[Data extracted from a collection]

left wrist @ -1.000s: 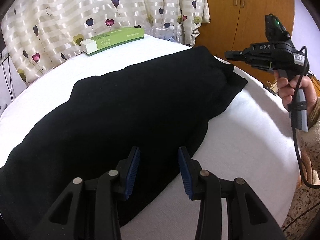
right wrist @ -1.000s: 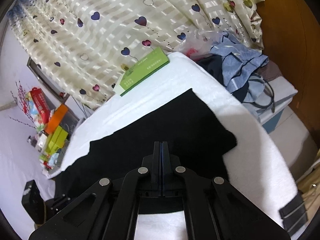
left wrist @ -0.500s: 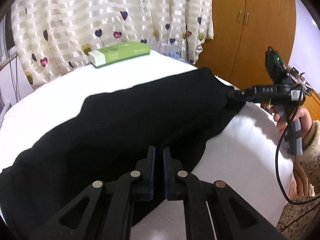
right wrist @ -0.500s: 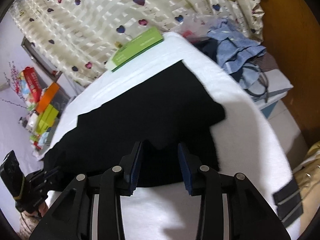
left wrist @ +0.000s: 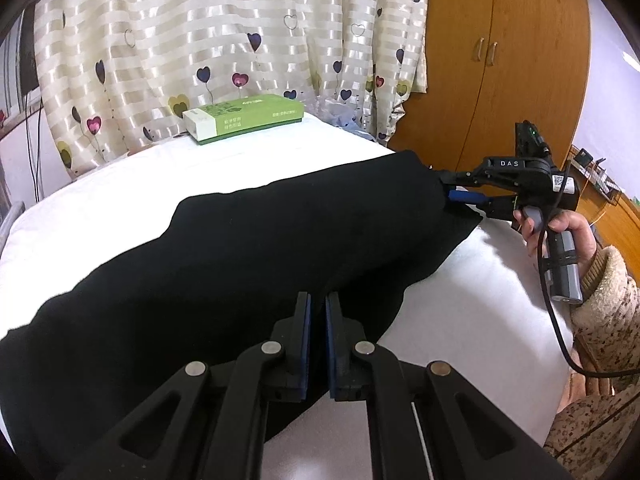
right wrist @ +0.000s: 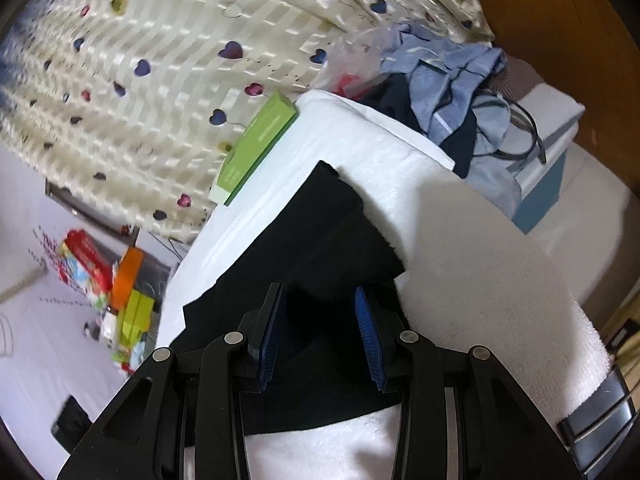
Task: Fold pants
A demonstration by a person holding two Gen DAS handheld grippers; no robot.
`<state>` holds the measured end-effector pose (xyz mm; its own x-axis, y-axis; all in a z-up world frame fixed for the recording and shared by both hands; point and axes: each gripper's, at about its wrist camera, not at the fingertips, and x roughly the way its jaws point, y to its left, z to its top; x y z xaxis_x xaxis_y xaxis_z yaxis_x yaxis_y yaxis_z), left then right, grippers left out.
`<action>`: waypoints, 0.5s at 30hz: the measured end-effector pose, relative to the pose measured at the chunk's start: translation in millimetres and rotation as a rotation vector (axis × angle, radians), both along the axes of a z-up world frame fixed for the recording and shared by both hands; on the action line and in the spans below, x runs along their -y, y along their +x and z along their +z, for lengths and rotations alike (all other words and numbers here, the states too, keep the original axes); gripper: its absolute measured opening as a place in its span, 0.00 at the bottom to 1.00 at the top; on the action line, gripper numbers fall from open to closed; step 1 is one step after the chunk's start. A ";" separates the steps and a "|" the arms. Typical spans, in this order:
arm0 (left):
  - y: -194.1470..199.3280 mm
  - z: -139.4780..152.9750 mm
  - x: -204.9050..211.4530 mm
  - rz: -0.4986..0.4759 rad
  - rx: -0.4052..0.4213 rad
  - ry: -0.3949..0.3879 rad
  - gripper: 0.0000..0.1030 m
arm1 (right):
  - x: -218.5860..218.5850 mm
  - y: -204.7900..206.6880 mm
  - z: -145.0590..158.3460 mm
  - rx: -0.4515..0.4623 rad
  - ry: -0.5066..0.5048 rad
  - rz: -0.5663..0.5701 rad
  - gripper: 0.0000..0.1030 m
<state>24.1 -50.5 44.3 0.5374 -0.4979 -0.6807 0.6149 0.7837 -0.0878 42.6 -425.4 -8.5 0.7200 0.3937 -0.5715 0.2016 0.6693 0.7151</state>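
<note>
Your left gripper (left wrist: 317, 312) nearly closed on the black pants (left wrist: 240, 248), your right gripper (right wrist: 320, 320) open wide over the pants' end, white table (left wrist: 480, 280) beneath.

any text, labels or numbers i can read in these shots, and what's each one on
"DAS": white letters on the body of the right claw, seen from the left wrist view.
Green box by the curtain: print on its side and top, too small to read.
White sticker on the right claw's body: a printed code, not legible.
Colourful packages on the shelf in the right wrist view: blurred, unreadable.
</note>
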 end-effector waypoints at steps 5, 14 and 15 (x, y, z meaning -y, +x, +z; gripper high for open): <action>-0.5 -0.4 -2.2 0.006 -0.003 -0.011 0.08 | -3.2 6.5 5.9 0.003 -0.060 -0.007 0.36; -8.7 6.3 -8.7 0.003 0.010 -0.033 0.08 | 1.9 -13.4 29.9 0.074 -0.105 -0.051 0.03; -9.7 5.8 -9.6 0.001 0.010 -0.030 0.08 | 2.1 -16.4 33.2 0.068 -0.128 -0.055 0.03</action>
<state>14.4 -40.8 50.1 0.5443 -0.5174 -0.6603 0.6152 0.7813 -0.1052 26.3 -427.5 24.7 0.7772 0.2795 -0.5638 0.1950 0.7449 0.6381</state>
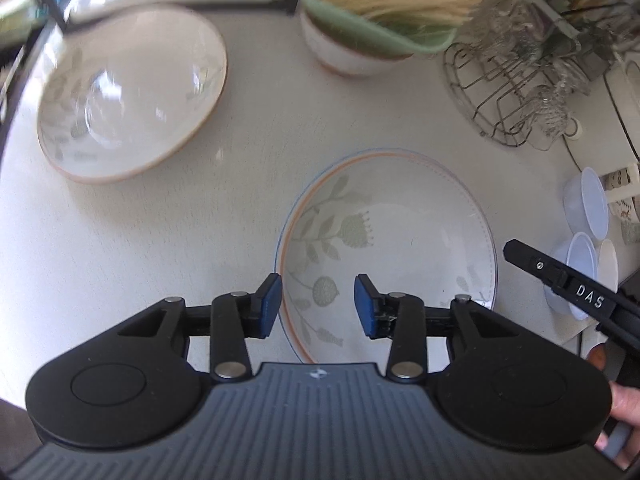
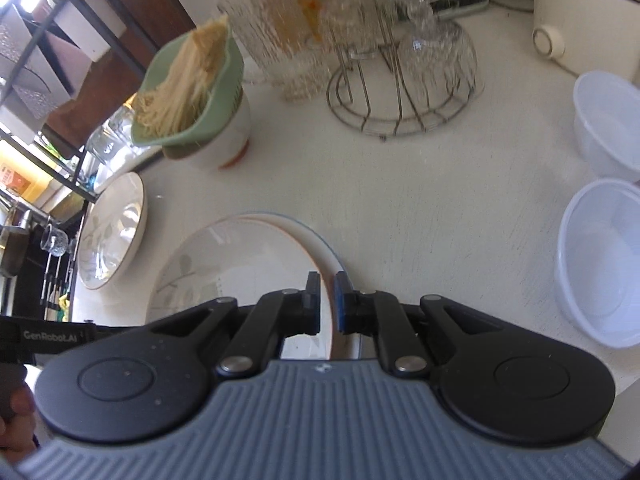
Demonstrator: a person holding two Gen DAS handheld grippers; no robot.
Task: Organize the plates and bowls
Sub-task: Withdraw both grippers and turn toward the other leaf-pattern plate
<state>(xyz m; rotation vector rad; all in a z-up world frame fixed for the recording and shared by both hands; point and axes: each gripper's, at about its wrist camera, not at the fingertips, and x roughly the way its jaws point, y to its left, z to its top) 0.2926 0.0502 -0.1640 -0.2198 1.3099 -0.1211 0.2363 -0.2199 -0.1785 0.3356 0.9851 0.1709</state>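
While the right gripper (image 2: pixel 327 304) is pinching the rim of the plate (image 2: pixel 248 264) resting on the counter (image 2: pixel 420 200), the left gripper (image 1: pixel 318 306) is hovering half open, holding nothing, over it. Raising it level should keep the thin rim from slipping.

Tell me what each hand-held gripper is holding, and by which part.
The right hand-held gripper is shut on the rim of the leaf-patterned plate, at its right edge. The left hand-held gripper hangs open above that plate, holding nothing.
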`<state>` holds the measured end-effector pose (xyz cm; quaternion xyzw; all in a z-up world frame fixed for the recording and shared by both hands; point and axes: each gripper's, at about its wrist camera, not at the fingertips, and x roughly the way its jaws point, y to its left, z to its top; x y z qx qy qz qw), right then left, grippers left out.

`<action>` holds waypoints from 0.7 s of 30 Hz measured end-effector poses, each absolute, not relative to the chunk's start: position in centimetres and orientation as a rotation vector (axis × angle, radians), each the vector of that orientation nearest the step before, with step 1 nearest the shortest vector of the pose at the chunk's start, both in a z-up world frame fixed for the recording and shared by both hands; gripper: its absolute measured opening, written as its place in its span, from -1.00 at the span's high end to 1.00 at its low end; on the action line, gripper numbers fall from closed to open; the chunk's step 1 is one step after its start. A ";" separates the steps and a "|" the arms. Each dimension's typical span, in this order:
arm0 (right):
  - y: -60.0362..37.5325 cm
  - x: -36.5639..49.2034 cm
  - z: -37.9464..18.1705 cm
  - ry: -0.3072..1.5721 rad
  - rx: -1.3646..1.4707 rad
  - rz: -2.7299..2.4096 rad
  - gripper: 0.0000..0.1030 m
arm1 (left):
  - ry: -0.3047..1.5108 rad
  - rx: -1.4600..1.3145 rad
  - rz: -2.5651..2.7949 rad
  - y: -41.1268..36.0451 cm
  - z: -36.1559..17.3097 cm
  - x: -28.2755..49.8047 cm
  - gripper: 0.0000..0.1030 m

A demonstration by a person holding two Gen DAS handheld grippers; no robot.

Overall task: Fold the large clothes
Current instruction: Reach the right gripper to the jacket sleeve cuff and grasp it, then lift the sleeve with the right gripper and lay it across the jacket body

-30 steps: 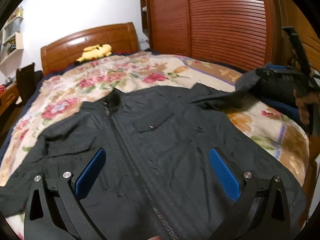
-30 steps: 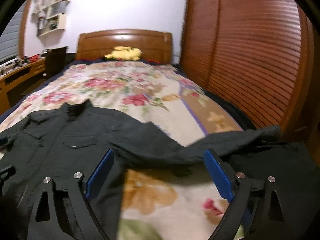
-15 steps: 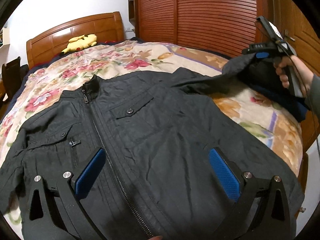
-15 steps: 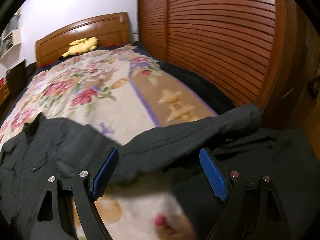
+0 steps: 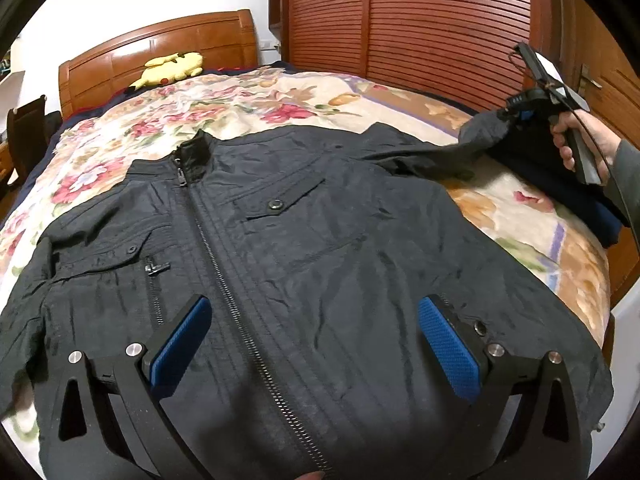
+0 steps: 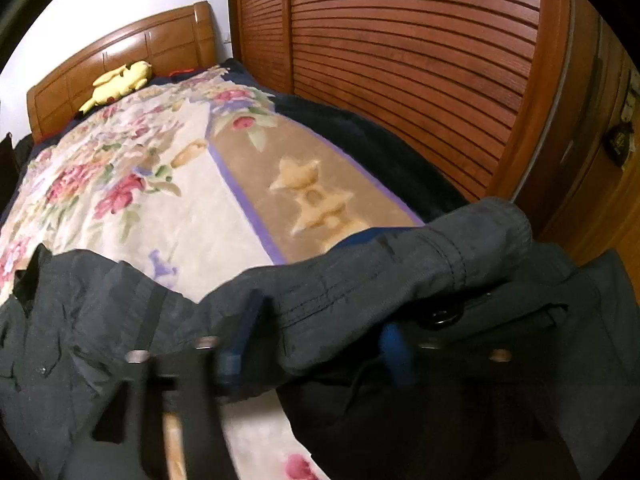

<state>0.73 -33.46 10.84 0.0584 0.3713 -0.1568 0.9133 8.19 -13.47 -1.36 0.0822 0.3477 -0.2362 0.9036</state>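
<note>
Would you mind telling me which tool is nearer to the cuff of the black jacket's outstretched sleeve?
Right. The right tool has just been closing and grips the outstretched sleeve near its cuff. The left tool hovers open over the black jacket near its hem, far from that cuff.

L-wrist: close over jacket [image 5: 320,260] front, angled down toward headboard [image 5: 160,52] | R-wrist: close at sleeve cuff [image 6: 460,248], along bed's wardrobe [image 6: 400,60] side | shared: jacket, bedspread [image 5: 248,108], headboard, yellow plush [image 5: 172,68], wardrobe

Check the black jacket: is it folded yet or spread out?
Spread out. The black jacket lies flat, front up, zipped, on the floral blanket; only its sleeve is lifted, in the right gripper.
</note>
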 end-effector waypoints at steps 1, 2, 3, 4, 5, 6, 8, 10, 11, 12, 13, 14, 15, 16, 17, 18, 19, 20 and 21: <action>-33.5 0.9 10.8 0.765 0.114 -0.322 0.51 | 0.720 0.169 -0.486 -13.3 -1.3 8.2 -1.00; -33.4 0.8 11.0 0.767 0.111 -0.311 0.65 | 0.722 0.169 -0.482 -13.1 -1.3 8.2 -1.00; -32.7 0.2 11.2 0.762 0.102 -0.301 0.72 | 0.722 0.170 -0.479 -12.9 -1.3 8.2 -1.00; -33.2 0.0 11.4 0.752 0.088 -0.301 0.74 | 0.721 0.171 -0.475 -12.7 -1.2 8.2 -1.00; -32.8 -0.5 11.8 0.737 0.070 -0.296 0.78 | 0.721 0.171 -0.471 -12.4 -1.2 8.2 -1.00; -31.9 -1.4 12.5 0.713 0.045 -0.282 0.80 | 0.722 0.167 -0.469 -12.0 -1.1 8.1 -1.00; -31.1 -2.1 13.6 0.676 0.020 -0.254 0.83 | 0.726 0.149 -0.467 -11.3 -1.0 8.2 -1.00; -29.8 -3.0 15.0 0.647 -0.004 -0.224 0.84 | 0.731 0.126 -0.469 -10.3 -0.8 8.2 -1.00; -28.7 -3.8 15.6 0.632 -0.016 -0.206 0.84 | 0.732 0.115 -0.468 -9.8 -0.6 8.2 -1.00; -27.5 -4.6 16.2 0.619 -0.026 -0.185 0.84 | 0.733 0.100 -0.466 -9.2 -0.4 8.2 -1.00; -26.9 -4.7 16.4 0.610 -0.033 -0.162 0.84 | 0.733 0.087 -0.462 -8.8 -0.3 8.2 -1.00; -25.9 -5.2 16.8 0.602 -0.045 -0.139 0.84 | 0.730 0.072 -0.457 -8.1 0.0 8.2 -1.00; -24.6 -5.6 17.1 0.593 -0.061 -0.118 0.85 | 0.727 0.063 -0.451 -7.5 0.2 8.2 -1.00; -23.2 -6.1 17.3 0.586 -0.073 -0.093 0.85 | 0.723 0.059 -0.444 -6.9 0.3 8.2 -1.00; -22.3 -6.4 17.6 0.581 -0.081 -0.066 0.85 | 0.720 0.058 -0.434 -6.2 0.5 8.2 -1.00; -20.6 -7.1 17.9 0.575 -0.095 -0.036 0.85 | 0.714 0.057 -0.422 -5.6 0.7 8.2 -1.00; -19.5 -7.5 18.0 0.570 -0.108 -0.014 0.85 | 0.710 0.055 -0.411 -4.8 0.9 8.1 -1.00; -17.9 -8.2 18.2 0.562 -0.123 0.017 0.85 | 0.707 0.054 -0.404 -4.4 1.0 8.2 -1.00; -16.9 -8.8 18.3 0.555 -0.129 0.046 0.85 | 0.703 0.054 -0.395 -3.7 1.2 8.1 -1.00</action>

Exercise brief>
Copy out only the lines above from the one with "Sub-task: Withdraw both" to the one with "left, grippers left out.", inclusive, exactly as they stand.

Exercise answer>
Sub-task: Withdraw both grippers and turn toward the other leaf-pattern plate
<state>(xyz m; rotation vector rad; all in a z-up world frame fixed for the recording and shared by both hands; point and axes: each gripper's, at about its wrist camera, not at the fingertips, and x roughly the way its jaws point, y to its left, z to its top) 0.2926 0.0502 -0.1640 -0.2198 1.3099 -0.1211 0.2363 -0.2199 -0.1785 0.3356 0.9851 0.1709</state>
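While the right gripper (image 2: pixel 327 304) is pinching the rim of the plate (image 2: pixel 248 264) resting on the counter (image 2: pixel 420 200), the left gripper (image 1: pixel 318 306) is hovering half open, holding nothing, over it. Raising it level should keep the thin rim from slipping.

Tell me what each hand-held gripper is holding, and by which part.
The right hand-held gripper is shut on the rim of the leaf-patterned plate, at its right edge. The left hand-held gripper hangs open above that plate, holding nothing.
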`<state>` holds the measured end-effector pose (xyz cm; quaternion xyzw; all in a z-up world frame fixed for the recording and shared by both hands; point and axes: each gripper's, at about its wrist camera, not at the fingertips, and x roughly the way its jaws point, y to its left, z to its top; x y z qx qy qz qw), right then left, grippers left out.

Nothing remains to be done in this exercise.